- _What to do_: For this exercise, repeat the listing below from its first line through the line containing "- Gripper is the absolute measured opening", exactly as written.
----- Supplied data -----
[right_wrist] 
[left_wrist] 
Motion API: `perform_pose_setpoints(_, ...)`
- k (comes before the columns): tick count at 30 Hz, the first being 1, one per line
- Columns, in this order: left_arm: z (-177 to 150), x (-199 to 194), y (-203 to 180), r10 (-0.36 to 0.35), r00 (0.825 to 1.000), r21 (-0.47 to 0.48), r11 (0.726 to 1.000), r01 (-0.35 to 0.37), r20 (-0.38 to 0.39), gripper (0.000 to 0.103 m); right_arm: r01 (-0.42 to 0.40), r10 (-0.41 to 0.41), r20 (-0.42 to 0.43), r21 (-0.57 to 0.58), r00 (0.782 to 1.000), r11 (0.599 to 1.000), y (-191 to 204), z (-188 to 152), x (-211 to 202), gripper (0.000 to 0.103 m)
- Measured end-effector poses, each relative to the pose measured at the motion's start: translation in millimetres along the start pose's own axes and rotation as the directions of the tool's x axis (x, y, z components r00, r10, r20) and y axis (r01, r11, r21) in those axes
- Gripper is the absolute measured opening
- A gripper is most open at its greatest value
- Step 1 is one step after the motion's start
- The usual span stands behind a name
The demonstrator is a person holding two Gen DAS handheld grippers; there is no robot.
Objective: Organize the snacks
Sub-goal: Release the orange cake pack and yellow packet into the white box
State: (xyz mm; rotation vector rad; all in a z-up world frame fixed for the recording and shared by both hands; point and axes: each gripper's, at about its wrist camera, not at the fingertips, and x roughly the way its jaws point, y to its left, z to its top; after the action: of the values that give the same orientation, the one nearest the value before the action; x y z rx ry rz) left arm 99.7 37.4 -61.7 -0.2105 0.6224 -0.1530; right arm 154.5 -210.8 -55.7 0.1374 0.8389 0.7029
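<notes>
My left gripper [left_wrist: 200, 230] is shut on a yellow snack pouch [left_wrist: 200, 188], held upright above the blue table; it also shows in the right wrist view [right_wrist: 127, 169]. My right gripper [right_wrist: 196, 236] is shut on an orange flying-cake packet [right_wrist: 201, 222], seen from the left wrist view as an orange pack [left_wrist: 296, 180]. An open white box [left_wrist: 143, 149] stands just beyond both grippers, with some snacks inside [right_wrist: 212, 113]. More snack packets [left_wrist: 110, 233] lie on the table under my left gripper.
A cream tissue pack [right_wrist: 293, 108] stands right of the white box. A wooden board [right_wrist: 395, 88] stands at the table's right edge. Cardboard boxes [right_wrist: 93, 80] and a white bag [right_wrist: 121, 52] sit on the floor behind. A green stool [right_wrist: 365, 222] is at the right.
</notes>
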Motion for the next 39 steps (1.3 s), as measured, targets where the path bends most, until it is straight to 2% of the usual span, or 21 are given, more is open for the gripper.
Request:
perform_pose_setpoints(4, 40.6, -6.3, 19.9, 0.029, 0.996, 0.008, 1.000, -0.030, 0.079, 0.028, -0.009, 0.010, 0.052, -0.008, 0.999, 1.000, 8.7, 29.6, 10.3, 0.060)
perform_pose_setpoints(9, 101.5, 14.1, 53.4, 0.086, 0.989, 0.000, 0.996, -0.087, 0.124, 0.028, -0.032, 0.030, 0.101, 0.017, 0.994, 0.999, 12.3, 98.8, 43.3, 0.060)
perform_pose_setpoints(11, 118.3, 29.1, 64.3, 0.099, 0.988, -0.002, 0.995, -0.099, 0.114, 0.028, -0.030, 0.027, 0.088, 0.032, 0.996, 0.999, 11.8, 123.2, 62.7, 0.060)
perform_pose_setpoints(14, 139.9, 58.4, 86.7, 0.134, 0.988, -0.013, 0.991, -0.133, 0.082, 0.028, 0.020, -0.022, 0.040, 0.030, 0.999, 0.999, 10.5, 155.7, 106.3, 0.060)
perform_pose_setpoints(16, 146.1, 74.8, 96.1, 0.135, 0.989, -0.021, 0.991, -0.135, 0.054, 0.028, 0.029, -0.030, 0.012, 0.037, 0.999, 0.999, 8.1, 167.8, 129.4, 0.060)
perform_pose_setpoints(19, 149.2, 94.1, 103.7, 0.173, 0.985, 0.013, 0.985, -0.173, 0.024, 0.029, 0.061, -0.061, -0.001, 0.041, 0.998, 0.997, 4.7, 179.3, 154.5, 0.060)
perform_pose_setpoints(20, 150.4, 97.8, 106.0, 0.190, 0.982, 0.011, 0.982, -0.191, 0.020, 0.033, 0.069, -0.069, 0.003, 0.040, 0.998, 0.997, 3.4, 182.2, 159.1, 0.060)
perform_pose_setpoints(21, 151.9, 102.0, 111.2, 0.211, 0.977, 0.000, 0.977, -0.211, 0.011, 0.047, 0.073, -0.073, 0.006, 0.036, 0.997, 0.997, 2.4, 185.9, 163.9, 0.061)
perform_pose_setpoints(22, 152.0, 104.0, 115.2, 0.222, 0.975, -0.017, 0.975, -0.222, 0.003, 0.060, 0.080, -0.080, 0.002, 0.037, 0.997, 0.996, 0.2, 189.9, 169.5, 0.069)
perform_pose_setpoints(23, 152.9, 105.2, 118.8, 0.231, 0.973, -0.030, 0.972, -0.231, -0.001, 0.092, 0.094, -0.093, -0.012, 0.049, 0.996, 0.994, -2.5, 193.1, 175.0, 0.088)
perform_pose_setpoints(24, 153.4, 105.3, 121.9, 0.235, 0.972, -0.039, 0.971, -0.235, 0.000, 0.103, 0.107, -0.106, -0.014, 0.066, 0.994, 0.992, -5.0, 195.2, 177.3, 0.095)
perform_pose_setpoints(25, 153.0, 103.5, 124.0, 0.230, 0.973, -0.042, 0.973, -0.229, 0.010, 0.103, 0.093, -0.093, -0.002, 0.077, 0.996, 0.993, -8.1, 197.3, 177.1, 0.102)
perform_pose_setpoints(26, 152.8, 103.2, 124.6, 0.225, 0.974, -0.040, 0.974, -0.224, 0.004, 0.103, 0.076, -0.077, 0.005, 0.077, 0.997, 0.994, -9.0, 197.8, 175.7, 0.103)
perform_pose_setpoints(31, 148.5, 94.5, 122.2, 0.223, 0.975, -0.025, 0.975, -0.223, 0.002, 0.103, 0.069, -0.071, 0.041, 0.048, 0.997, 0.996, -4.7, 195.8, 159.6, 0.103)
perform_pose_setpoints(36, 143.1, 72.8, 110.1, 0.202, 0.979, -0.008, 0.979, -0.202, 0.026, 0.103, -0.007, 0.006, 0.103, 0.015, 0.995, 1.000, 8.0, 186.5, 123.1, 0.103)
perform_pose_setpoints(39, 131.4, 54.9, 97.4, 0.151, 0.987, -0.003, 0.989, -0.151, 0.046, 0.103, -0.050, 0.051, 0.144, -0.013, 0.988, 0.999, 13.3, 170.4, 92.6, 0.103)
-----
- _Answer section_:
[right_wrist] 
[left_wrist] 
Motion API: `perform_pose_setpoints(_, ...)`
- k (comes before the columns): tick count at 30 Hz, the first being 1, one per line
- Columns, in this order: left_arm: z (-177 to 150), x (-199 to 194), y (-203 to 180), r10 (-0.36 to 0.35), r00 (0.825 to 1.000), r21 (-0.47 to 0.48), r11 (0.726 to 1.000), r01 (-0.35 to 0.37), r20 (-0.38 to 0.39), gripper (0.000 to 0.103 m); right_arm: r01 (-0.42 to 0.40), r10 (-0.41 to 0.41), r20 (-0.42 to 0.43), r21 (-0.57 to 0.58), r00 (0.782 to 1.000), r11 (0.599 to 1.000), y (-191 to 204), z (-188 to 152), x (-211 to 202), gripper (0.000 to 0.103 m)
- Measured end-effector poses, each relative to the pose measured at the motion's start: translation in millimetres along the start pose's own axes and rotation as the directions of the tool's x axis (x, y, z components r00, r10, r20) and y axis (r01, r11, r21) in those axes
- Gripper is the absolute measured opening

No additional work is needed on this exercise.